Luxury Travel Apps: Trusted Information from Trusted Brands

Isaac Mostovicz writes that that luxury travel applications are a way for brands to set themselves up as trusted sources...

Luxury brands, such as Christie’s and Conde Nast Traveler, have been creating mobile travel applications according to a recent article by Luxury Daily.

These applications, or ‘apps’, form an alternative to guidebooks and printed travel-maps. They are beneficial to consumers as they are practical and easy to carry around, and they make good market sense for luxury marketers who can both create their own apps and get their services, products or hotels featured on third-party guides.

Conde Nast Traveller App

Conde Nast Traveller App

Affluent consumers, the article points out, are likely to look for and trust advice coming from luxury brands, so are able to arrive in a new city and quickly look up everything they need to know from a trusted source.

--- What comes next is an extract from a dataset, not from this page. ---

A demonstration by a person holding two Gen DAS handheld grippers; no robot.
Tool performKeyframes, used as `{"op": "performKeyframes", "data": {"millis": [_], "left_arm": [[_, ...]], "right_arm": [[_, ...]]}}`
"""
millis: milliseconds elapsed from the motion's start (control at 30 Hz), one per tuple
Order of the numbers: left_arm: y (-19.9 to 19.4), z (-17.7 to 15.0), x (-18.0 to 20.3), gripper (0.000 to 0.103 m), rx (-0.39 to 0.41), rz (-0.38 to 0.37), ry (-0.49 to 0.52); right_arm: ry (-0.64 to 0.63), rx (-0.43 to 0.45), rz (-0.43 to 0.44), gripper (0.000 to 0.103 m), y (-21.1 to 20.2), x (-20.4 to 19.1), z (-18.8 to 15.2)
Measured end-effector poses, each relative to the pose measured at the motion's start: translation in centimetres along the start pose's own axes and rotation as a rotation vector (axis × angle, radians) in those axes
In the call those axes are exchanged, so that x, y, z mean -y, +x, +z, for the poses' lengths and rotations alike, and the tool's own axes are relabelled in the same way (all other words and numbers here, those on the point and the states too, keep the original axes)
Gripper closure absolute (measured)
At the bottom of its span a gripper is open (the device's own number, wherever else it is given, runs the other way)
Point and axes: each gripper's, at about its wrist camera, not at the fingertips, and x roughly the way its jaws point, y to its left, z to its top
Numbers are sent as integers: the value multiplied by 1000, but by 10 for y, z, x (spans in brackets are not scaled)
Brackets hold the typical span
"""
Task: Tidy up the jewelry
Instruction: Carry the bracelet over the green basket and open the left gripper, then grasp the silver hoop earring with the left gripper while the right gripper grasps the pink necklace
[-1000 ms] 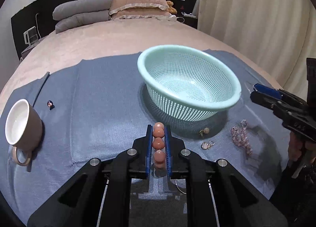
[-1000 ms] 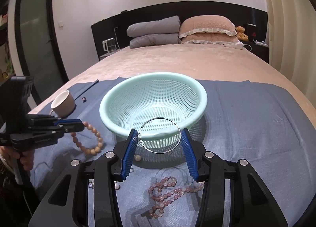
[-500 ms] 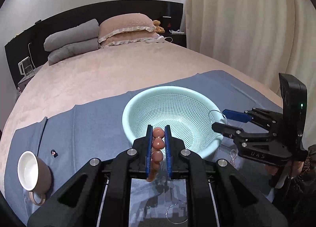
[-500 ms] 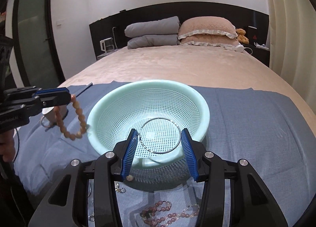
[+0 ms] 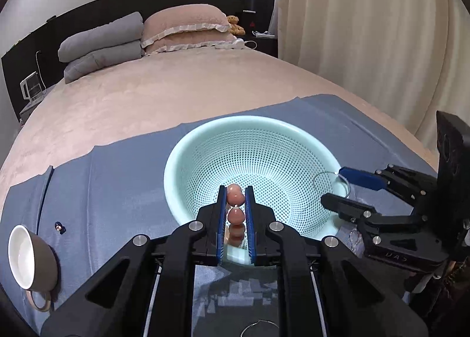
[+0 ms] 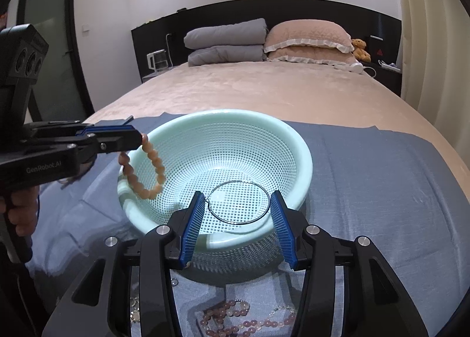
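Note:
A mint-green perforated basket (image 5: 252,131) (image 6: 305,161) stands on a blue cloth on the bed. My left gripper (image 5: 236,193) (image 6: 141,138) is shut on an orange bead bracelet (image 5: 235,194) (image 6: 147,172), which hangs over the basket's near-left rim. My right gripper (image 6: 238,205) (image 5: 337,187) is shut on a thin silver wire hoop (image 6: 238,205) (image 5: 329,183) and holds it over the basket's near rim. A pink bead necklace (image 6: 243,322) lies on the cloth below my right gripper.
A brown cup (image 5: 29,257) with a white inside lies at the cloth's left. A small dark piece (image 5: 59,227) lies near it. Small metal pieces (image 6: 135,307) lie beside the necklace. Another wire hoop (image 5: 260,328) lies under my left gripper. Pillows (image 6: 264,40) are at the headboard.
Both grippers have risen from the cloth and moved forward over the basket, each carrying its piece. The bracelet now hangs at the basket's rim, the hoop over its inside.

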Motion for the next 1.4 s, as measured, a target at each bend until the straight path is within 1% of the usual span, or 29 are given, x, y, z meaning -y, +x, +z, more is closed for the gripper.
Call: {"op": "performKeyframes", "data": {"millis": [33,67,133,200,300,400,500,700,900,1000,1033,1067,1100,1133,1167,1233,1300,1400], "left_arm": [[-1,-3,-2,88,-3,2,-5],[-2,-5,-5,85,-4,5,-16],[-6,-9,-12,64,-6,12,-47],[-12,-13,-18,57,2,18,-73],[-20,-20,-24,55,-4,21,-94],[-26,-30,-26,55,-11,34,-93],[-29,-41,-25,55,-24,33,-100],[-29,-77,-11,53,-74,17,-91],[-24,-108,3,53,-111,-8,-82],[-21,-117,6,53,-124,-20,-84],[-20,-120,8,53,-124,-21,-85],[-20,-123,9,52,-124,-26,-84],[-19,-125,12,48,-126,-32,-80],[-18,-127,15,43,-127,-38,-75],[-17,-130,18,41,-129,-43,-71],[-12,-135,21,40,-141,-56,-75],[-7,-138,26,38,-140,-37,-53],[-4,-140,31,38,-130,-6,-18]], "right_arm": [[4,2,-4,52,0,0,1],[8,4,-9,50,0,0,1],[17,3,-14,48,0,2,0],[26,0,-16,48,0,3,-1],[30,0,-16,48,-2,3,-3],[35,4,-19,48,-7,2,-4],[42,3,-25,47,-13,2,-8],[41,-14,-35,46,-28,-4,-26],[62,-60,-52,45,-36,-7,-51],[110,-98,-67,43,-34,-2,-66],[125,-109,-74,41,-31,-1,-70],[142,-118,-88,38,-29,1,-75],[160,-128,-102,34,-26,2,-80],[171,-142,-105,34,-22,2,-84],[176,-158,-107,34,-19,2,-87],[176,-177,-122,34,-13,1,-90],[159,-193,-147,34,-8,-3,-95],[99,-177,-192,34,-7,-12,-97]]}}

The article lands on a point that I think is key:

“By creating a mobile city guide, a luxury brand can connect with consumers in a way that does not seem overly-promotional but that helps the user make lifestyle decisions.”

I think this is really important when dealing with luxury consumers in any setting, not just in creating apps.

Rather than actively selling to customers, I believe luxury marketers should be developing relationships with their target audiences, positioning themselves as trusted advisors not just as salesmen. For me, marketing luxury means encouraging the consumer to behave according to their own personal values – not trying to dictate to them what these values are.

This is the approach I take with Kahro, a Raleigh jewelry store which is dedicated to marketing diamonds as a luxury. The staff act as advisors – rather than trying to sell diamonds, they try and understand what it is the customer wants from a diamond, and help them to make the right decisions.

Be it an application or in-store service, it is important for luxury brands to remember that it is not always about the hard sell. Creating apps that give the consumer what they want – without asking anything directly in return – is just one way for brands to set themselves up as ‘trusted sources’, and this is invaluable in a crowded market place.